オリ・ドラ7の小木田が感じた“エースの責任” 「珍しく緊張」の試合で全国初勝利

先発したTDK・小木田敦也【写真:川村虎大】
先発したTDK・小木田敦也【写真:川村虎大】

2回に一挙4点を失うも、その後は0点に抑えた小木田

 5年間着用したユニホームに、別れを告げるが故の重圧か。10月に行われたプロ野球ドラフト会議でオリックスから7位指名を受けたTDK・小木田敦也投手が3日、第92回都市対抗野球大会で西部ガスとの1回戦に先発登板。5回4失点ながら尻上がりの、勝利を呼び込む粘投を見せた。5-4で逆転勝利した試合後には「珍しく緊張した」と、いつもとは違う感覚だったことを明かした。

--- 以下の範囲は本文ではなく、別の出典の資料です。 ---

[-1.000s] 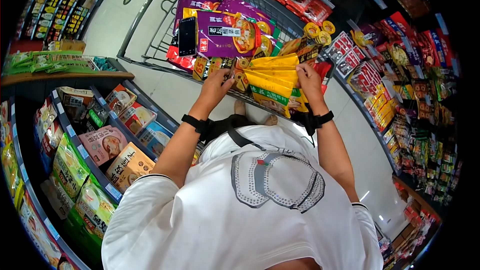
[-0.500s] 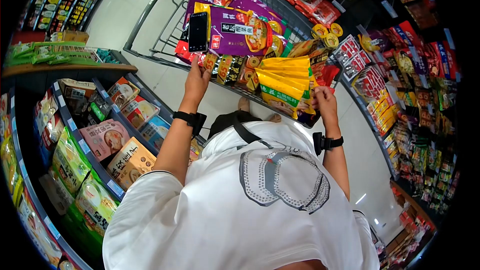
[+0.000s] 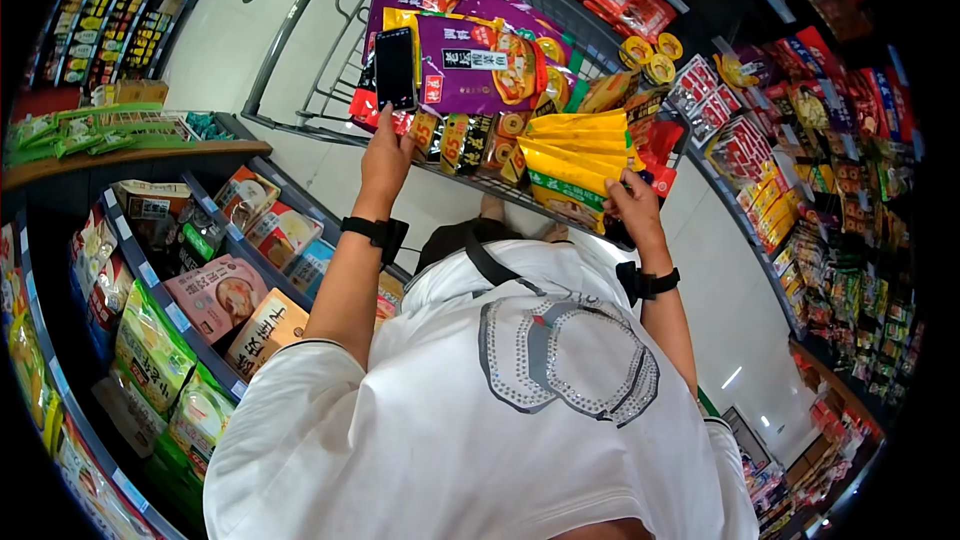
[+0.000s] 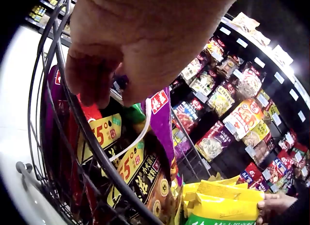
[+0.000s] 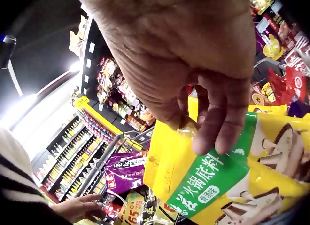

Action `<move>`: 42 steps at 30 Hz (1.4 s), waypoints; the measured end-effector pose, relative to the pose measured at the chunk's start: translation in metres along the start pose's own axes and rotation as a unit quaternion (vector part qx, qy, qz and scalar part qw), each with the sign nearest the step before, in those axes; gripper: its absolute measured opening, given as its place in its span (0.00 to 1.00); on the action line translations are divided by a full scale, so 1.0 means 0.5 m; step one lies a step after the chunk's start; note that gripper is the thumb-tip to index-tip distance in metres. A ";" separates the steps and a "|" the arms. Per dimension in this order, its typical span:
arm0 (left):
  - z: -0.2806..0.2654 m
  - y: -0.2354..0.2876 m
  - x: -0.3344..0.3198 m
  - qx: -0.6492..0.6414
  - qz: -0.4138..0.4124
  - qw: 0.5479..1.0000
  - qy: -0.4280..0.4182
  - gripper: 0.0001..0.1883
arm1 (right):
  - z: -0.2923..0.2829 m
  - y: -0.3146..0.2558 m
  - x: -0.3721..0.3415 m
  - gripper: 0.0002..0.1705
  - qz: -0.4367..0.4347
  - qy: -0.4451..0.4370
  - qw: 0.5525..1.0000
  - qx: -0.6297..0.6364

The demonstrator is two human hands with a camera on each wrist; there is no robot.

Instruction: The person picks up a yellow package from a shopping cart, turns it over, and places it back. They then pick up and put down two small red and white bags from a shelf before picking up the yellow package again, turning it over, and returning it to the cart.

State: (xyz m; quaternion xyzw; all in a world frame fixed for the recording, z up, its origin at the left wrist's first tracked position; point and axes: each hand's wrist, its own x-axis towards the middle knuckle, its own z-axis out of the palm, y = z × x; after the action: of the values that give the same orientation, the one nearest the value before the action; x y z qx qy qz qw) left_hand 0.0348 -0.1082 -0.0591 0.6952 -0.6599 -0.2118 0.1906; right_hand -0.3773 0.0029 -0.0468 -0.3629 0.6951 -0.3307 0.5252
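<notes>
My right hand [image 3: 634, 202] pinches the near edge of a yellow-and-green hot pot base packet [image 3: 560, 185], one of several fanned upright at the cart's near right. In the right wrist view, thumb and fingers close on the packet's yellow top [image 5: 167, 142]. My left hand [image 3: 385, 162] is at the cart's near rim, fingers extended, just below a black phone [image 3: 395, 65]. The phone lies on purple pickled-fish seasoning bags [image 3: 470, 60]. Beneath the left hand, black boxes with yellow 65 labels [image 4: 131, 167] stand inside the wire side.
The wire shopping cart [image 3: 290, 40] stands ahead of me, with red packs [image 3: 660, 145] in its right corner. Shelves of bagged seasonings [image 3: 760, 180] run close along the right. A shelf of boxed and bagged foods [image 3: 215, 295] is at the left.
My left hand has left the yellow packets and moved left to the rim below the phone. My right hand has shifted down to the near packet's edge. The packets lean slightly differently.
</notes>
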 end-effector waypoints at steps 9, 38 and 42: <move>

「ドラフトで名前が呼ばれて、来年からこのチームにいないということや、来年からプロだという気持ちがあった。いろいろなことを考え過ぎました」

 決して調子は悪くなかったが、2回に捕まった。1点リードの1死一、三塁から西部ガスの8番・金澤達弘捕手に中前へ同点打を浴びた。続く9番・八木大輝内野手を三振に抑えたものの、2死一、三塁で1番・犬塚慶外野手(JR九州から補強)に甘く入った直球を右中間スタンドまで運ばれた。この回一挙4失点。「どうなるんだろうと思いました」と頭が真っ白になった。

 ただ、ビッグイニングを与えてしまったことで「逆に吹っ切ることができた」とも話す。安打は打たれながらも、3回から5回まで無失点で切り抜けた。味方も粘投に応え、6回に同点、7回に1点を勝ち越した。わずかなリードを、小木田の後を受けた田中太一、鈴木大貴の両投手が守り抜いた。

 秋田・角館高3年夏には、能代松陽高との県大会準決勝で無安打無得点試合を達成。高卒で地元の社会人野球チームTDK入りした剛腕。毎年「プロ注目」と言われ続けてきたが、5年目の今年、ついにオリックスから7位指名を受けた。

 在籍5年間で、昨年が都市対抗本戦への初出場、そして今回、全国大会初勝利を挙げた。エースとして「全国で1つも勝っていなかった」と責任を感じていた。「今回は考え過ぎたので、次は何も考えずにやりたいです」。チームへの恩返しのためにも、1日でも長くTDKのユニホームを着続けるつもりだ。